# [TASK GOAL]
Set down, without alteration, the lines from the one that contains "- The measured" through the final line of the material below.

# [INFORMATION SUPPLIED]

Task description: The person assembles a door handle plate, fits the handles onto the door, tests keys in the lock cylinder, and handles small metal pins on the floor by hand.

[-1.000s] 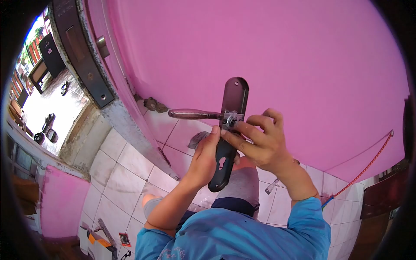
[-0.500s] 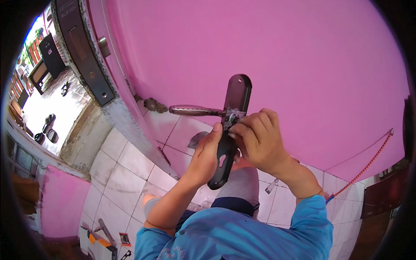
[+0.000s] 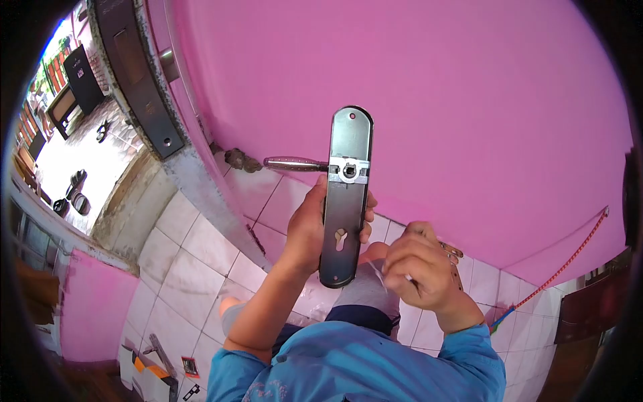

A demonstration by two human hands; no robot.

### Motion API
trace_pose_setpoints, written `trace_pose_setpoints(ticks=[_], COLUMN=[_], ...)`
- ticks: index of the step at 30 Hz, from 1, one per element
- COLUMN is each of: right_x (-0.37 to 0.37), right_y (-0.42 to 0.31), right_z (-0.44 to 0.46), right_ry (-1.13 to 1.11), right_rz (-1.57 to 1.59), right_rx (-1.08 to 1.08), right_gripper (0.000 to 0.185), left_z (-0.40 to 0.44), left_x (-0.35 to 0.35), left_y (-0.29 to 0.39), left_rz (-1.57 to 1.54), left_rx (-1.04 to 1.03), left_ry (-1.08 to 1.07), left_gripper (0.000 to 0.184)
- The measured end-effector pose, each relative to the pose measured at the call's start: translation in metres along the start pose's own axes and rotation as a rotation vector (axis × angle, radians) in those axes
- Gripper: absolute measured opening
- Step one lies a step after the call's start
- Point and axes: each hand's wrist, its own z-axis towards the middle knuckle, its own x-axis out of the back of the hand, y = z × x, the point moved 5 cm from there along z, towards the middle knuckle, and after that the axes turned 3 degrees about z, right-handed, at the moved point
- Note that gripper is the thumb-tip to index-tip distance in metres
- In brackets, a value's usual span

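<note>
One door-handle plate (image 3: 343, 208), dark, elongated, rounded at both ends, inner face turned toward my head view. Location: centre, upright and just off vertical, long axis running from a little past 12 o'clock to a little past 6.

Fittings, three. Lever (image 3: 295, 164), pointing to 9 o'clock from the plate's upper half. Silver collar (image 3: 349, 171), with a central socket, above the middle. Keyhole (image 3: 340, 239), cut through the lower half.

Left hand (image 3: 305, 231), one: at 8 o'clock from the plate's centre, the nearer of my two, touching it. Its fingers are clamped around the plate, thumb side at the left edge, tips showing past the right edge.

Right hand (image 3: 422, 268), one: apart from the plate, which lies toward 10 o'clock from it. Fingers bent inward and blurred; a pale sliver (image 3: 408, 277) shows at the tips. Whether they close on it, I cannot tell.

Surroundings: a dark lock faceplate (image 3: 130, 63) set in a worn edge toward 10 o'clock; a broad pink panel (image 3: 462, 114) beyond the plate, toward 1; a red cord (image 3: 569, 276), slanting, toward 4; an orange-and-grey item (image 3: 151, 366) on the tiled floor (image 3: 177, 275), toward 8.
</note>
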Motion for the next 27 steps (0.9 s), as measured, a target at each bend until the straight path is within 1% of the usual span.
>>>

# [REPLY TO THE TASK]
- The measured end-effector pose, each relative to the pose measured at the call's start: translation in metres along the start pose's own axes and rotation as a rotation vector (axis × angle, radians) in those axes
- Gripper: absolute measured opening
- Step one lies a step after the call's start
- Point and axes: each hand's wrist, its own z-axis towards the middle knuckle, its own x-axis out of the back of the hand, y = z × x, the point moved 5 cm from there along z, towards the middle knuckle, and after that the axes turned 3 degrees about z, right-handed, at the moved point
- Note that gripper is the thumb-tip to index-tip distance in metres
- In brackets, a value's usual span

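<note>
One door-handle plate (image 3: 343, 208), dark, elongated, rounded at both ends, inner face turned toward my head view. Location: centre, upright and just off vertical, long axis running from a little past 12 o'clock to a little past 6.

Fittings, three. Lever (image 3: 295, 164), pointing to 9 o'clock from the plate's upper half. Silver collar (image 3: 349, 171), with a central socket, above the middle. Keyhole (image 3: 340, 239), cut through the lower half.

Left hand (image 3: 305, 231), one: at 8 o'clock from the plate's centre, the nearer of my two, touching it. Its fingers are clamped around the plate, thumb side at the left edge, tips showing past the right edge.

Right hand (image 3: 422, 268), one: apart from the plate, which lies toward 10 o'clock from it. Fingers bent inward and blurred; a pale sliver (image 3: 408, 277) shows at the tips. Whether they close on it, I cannot tell.

Surroundings: a dark lock faceplate (image 3: 130, 63) set in a worn edge toward 10 o'clock; a broad pink panel (image 3: 462, 114) beyond the plate, toward 1; a red cord (image 3: 569, 276), slanting, toward 4; an orange-and-grey item (image 3: 151, 366) on the tiled floor (image 3: 177, 275), toward 8.
</note>
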Motion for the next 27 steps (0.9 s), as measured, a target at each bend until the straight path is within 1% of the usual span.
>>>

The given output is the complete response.